# What you have to do:
Below is a listing; reproduce each line of it exactly.
=-=-=
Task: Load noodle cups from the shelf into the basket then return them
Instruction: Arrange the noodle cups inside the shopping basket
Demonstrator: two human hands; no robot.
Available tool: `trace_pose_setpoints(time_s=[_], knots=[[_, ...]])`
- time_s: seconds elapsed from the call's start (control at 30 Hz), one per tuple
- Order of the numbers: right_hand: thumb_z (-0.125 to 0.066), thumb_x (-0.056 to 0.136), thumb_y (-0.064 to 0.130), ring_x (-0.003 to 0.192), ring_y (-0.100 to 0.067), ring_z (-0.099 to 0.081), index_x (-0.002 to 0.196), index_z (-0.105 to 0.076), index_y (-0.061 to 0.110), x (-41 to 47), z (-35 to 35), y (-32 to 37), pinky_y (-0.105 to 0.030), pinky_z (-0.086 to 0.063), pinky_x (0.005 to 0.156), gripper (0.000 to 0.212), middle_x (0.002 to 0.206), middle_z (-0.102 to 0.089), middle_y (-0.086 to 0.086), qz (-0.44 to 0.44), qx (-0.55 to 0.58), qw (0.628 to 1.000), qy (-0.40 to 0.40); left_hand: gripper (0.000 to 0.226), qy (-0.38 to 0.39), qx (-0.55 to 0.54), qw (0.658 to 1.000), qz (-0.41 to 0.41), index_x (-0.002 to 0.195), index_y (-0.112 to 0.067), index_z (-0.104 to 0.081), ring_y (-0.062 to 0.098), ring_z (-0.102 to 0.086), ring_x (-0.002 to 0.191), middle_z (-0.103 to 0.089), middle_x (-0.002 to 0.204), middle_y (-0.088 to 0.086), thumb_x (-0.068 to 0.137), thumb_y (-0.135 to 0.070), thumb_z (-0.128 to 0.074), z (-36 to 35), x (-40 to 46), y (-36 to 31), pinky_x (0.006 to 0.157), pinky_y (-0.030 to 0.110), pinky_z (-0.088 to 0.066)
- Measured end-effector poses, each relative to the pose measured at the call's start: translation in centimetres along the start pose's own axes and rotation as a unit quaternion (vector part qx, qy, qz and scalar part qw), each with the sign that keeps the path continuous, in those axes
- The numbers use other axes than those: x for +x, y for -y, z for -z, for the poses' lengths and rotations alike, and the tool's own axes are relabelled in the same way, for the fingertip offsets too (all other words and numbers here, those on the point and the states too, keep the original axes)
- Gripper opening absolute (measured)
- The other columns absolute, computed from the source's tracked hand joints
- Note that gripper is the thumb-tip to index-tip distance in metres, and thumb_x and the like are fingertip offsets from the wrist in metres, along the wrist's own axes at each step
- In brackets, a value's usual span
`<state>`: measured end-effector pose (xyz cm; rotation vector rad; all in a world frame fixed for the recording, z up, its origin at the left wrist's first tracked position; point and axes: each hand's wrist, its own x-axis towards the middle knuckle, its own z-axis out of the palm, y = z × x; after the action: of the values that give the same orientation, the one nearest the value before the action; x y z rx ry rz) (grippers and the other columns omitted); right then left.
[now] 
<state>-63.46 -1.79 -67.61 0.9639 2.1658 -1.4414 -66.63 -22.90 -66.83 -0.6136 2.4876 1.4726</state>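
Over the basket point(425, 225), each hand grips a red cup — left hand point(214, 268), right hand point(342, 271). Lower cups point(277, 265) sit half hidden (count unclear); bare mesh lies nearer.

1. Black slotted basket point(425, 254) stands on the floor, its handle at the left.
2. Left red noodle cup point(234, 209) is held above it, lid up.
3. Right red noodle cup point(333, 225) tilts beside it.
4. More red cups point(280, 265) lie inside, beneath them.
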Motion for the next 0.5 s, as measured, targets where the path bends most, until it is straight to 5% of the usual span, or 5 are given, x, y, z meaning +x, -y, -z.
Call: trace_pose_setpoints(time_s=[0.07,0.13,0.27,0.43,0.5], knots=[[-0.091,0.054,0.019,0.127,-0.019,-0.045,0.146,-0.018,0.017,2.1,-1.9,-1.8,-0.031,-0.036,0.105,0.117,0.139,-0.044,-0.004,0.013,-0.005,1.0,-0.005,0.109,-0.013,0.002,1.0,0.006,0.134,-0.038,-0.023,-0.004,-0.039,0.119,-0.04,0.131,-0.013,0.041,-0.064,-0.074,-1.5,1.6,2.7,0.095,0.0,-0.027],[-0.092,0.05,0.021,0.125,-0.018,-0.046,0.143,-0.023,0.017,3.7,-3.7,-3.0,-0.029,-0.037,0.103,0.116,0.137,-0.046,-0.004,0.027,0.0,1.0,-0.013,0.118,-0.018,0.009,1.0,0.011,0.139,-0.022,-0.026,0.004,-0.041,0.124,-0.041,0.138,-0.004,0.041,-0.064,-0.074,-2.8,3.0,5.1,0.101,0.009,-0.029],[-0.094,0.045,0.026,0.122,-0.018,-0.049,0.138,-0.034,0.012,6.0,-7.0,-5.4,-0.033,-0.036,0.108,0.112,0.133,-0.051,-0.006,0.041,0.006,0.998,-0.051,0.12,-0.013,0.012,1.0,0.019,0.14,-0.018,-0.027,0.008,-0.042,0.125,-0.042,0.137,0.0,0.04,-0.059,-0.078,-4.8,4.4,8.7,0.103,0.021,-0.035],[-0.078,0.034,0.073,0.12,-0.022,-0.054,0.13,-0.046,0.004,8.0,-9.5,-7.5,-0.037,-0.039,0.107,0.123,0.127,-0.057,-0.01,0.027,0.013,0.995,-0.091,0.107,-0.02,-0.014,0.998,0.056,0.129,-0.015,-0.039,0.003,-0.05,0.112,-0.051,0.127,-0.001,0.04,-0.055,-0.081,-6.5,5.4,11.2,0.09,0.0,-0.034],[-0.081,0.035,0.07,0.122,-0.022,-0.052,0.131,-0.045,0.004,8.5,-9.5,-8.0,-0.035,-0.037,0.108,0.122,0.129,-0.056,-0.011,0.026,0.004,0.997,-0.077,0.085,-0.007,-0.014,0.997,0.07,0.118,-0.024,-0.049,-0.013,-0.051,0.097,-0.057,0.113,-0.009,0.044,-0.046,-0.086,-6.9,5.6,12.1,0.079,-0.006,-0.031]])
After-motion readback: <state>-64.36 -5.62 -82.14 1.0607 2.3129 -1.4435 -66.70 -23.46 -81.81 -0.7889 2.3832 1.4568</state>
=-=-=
# The answer:
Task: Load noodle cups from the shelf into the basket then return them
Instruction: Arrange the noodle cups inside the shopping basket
Demonstrator: two human hands; no robot.
Available tool: `trace_pose_setpoints(time_s=[_], knots=[[_, ...]])`
- time_s: seconds elapsed from the call's start (control at 30 Hz), one per tuple
- Order of the numbers: right_hand: thumb_z (-0.125 to 0.066), thumb_x (-0.056 to 0.136), thumb_y (-0.064 to 0.130), ring_x (-0.003 to 0.192), ring_y (-0.100 to 0.067), ring_z (-0.099 to 0.081), index_x (-0.002 to 0.196), index_z (-0.105 to 0.076), index_y (-0.061 to 0.110), x (-41 to 47), z (-35 to 35), y (-32 to 37), pinky_y (-0.105 to 0.030), pinky_z (-0.086 to 0.063), pinky_x (0.005 to 0.156), gripper (0.000 to 0.212), middle_x (0.002 to 0.206), middle_z (-0.102 to 0.089), middle_y (-0.086 to 0.086), qz (-0.44 to 0.44), qx (-0.55 to 0.58), qw (0.628 to 1.000), qy (-0.40 to 0.40); left_hand: gripper (0.000 to 0.226), qy (-0.38 to 0.39), qx (-0.55 to 0.54), qw (0.658 to 1.000), qz (-0.41 to 0.41), index_x (-0.002 to 0.195), index_y (-0.112 to 0.067), index_z (-0.104 to 0.081), ring_y (-0.062 to 0.098), ring_z (-0.102 to 0.086), ring_x (-0.002 to 0.191), middle_z (-0.103 to 0.089), middle_x (-0.002 to 0.204), middle_y (-0.088 to 0.086), thumb_x (-0.068 to 0.137), thumb_y (-0.135 to 0.070), thumb_z (-0.128 to 0.074), z (-36 to 35), x (-40 to 46), y (-36 to 31), pinky_x (0.006 to 0.157), pinky_y (-0.030 to 0.110), pinky_z (-0.088 to 0.066)
- Measured end-effector poses, each relative to the pose measured at the call's start: translation in centimetres along the start pose's own axes and rotation as a unit quaternion (vector part qx, qy, qz and scalar part qw), each with the sign that keeps the path continuous, in those axes
- The numbers use other axes than those: x for +x, y for -y, z for -z, for the poses' lengths and rotations alike, and the tool's own axes are relabelled in the same way, for the fingertip offsets too (all other words and numbers here, those on the point and the states too, keep the original axes)
- Gripper opening absolute (measured)
- The other columns absolute, computed from the source's tracked hand joints
- Note that gripper is the thumb-tip to index-tip distance in metres, and thumb_x and the like are fingertip offsets from the wrist in metres, along the wrist's own axes at each step
- In brackets, a value's usual span
`<state>`: measured end-effector pose (xyz cm; rotation vector rad; all in a world frame fixed for the recording, z up, its origin at the left wrist's first tracked position; point and axes: each hand's wrist, its own x-axis towards the middle knuckle, its own z-axis out of the palm, y = z × x; after the action: of the values that give the same orientation, the one nearest the value before the action; x y z rx ry rz) (grippers and the other columns omitted); right then left.
[now] 
<state>-63.46 -1.79 -67.61 0.9639 2.1658 -1.4414 -66.63 -22.90 -66.83 -0.6136 2.4876 1.4726</state>
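Over the basket point(425, 225), each hand grips a red cup — left hand point(214, 268), right hand point(342, 271). Lower cups point(277, 265) sit half hidden (count unclear); bare mesh lies nearer.

1. Black slotted basket point(425, 254) stands on the floor, its handle at the left.
2. Left red noodle cup point(234, 209) is held above it, lid up.
3. Right red noodle cup point(333, 225) tilts beside it.
4. More red cups point(280, 265) lie inside, beneath them.
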Motion for the next 0.5 s, as measured, targets where the path bends most, until it is straight to 5% of the usual span, or 5 are given, x, y, z meaning +x, -y, -z.
Call: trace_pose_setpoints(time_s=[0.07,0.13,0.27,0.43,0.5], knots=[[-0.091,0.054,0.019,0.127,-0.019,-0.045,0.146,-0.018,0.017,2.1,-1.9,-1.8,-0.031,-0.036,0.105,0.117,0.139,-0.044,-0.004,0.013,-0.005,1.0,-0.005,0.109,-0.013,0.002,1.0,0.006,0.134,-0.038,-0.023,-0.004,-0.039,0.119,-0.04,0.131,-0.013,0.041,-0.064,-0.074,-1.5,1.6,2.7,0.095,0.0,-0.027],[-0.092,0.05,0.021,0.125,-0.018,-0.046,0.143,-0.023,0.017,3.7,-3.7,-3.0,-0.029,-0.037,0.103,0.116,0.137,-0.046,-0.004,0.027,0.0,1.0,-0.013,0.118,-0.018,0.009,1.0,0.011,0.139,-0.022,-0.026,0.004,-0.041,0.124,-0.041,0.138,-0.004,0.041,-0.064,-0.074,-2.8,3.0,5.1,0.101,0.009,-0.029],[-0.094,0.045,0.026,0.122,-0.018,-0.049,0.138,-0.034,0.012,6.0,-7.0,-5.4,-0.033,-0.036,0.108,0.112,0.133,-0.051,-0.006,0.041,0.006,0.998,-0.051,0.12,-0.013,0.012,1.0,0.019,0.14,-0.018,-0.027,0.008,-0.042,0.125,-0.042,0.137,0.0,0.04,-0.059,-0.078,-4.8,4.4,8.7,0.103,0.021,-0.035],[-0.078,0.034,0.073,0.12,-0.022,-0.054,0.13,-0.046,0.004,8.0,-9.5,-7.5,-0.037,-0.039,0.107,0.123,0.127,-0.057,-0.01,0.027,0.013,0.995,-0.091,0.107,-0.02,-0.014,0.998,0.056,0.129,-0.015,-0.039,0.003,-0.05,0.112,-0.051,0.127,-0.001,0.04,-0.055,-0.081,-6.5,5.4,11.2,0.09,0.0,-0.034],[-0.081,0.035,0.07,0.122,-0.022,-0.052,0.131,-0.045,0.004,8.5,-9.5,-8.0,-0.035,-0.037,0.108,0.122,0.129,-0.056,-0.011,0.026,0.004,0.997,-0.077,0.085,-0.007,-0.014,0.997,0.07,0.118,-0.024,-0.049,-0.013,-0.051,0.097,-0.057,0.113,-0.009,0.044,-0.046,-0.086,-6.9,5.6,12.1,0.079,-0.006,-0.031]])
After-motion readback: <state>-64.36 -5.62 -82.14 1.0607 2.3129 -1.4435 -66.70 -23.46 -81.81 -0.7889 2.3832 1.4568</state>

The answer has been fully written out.